The data below holds the lines to copy: everything from the line containing "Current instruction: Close" to the line containing "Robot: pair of", both ends included, set down exactly.

---- Data shown

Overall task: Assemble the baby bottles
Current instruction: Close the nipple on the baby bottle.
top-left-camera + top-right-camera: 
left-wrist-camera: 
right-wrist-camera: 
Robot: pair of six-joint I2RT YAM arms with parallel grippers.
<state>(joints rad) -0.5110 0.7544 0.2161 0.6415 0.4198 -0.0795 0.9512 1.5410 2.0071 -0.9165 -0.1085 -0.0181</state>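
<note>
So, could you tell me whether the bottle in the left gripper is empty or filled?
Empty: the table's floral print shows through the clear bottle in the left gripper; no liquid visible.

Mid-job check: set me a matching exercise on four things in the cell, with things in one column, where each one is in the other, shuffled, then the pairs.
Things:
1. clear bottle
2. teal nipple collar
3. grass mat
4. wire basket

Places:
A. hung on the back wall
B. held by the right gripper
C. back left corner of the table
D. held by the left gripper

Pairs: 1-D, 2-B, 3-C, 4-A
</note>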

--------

__Task solution__:
Current instruction: Close the nipple on the baby bottle.
top-left-camera + top-right-camera: 
left-wrist-camera: 
right-wrist-camera: 
Robot: pair of six-joint I2RT YAM arms with parallel grippers.

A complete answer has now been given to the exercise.